Blind Identification of SFBC-OFDM Signals Based on the Central Limit Theorem

Abstract

Previous approaches for blind identification of space-frequency block codes (SFBC) do not perform well for short observation periods due to their inefficient utilization of frequency-domain redundancy. This paper proposes a hypothesis test (HT)-based algorithm and a support vector machine (SVM)-based algorithm for SFBC signals identification over frequency-selective fading channels to exploit two-dimensional space-frequency domain redundancy. Based on the central limit theorem, space-domain redundancy is exploited to construct the cross-correlation function of the estimator and frequency-domain redundancy is incorporated in the construction of the statistics. The difference between the two proposed algorithms is that the HT-based algorithm constructs a chi-square statistic and employs an HT to make the decision, while the SVM-based algorithm constructs a non-central chi-square statistic with unknown mean as a strongly-distinguishable statistical feature and uses an SVM to make the decision.
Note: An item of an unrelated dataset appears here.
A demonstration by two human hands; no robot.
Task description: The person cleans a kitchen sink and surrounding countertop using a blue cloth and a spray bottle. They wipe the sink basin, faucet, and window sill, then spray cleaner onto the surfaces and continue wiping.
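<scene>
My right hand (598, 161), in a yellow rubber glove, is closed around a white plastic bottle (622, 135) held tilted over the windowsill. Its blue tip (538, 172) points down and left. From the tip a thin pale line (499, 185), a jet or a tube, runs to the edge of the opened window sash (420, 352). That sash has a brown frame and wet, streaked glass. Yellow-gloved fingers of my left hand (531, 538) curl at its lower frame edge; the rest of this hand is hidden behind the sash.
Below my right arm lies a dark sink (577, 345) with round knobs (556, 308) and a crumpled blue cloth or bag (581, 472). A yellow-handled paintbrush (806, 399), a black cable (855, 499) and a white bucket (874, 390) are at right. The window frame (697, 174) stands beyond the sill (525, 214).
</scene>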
Both algorithms do not require knowledge of the channel coefficients, modulation type or noise power, and the SVM-based algorithm does not require timing synchronization. Simulation results verify the superior performance of the proposed algorithms for short observation periods with comparable computational complexity to conventional algorithms, as well as their acceptable identification performance in the presence of transmission impairments.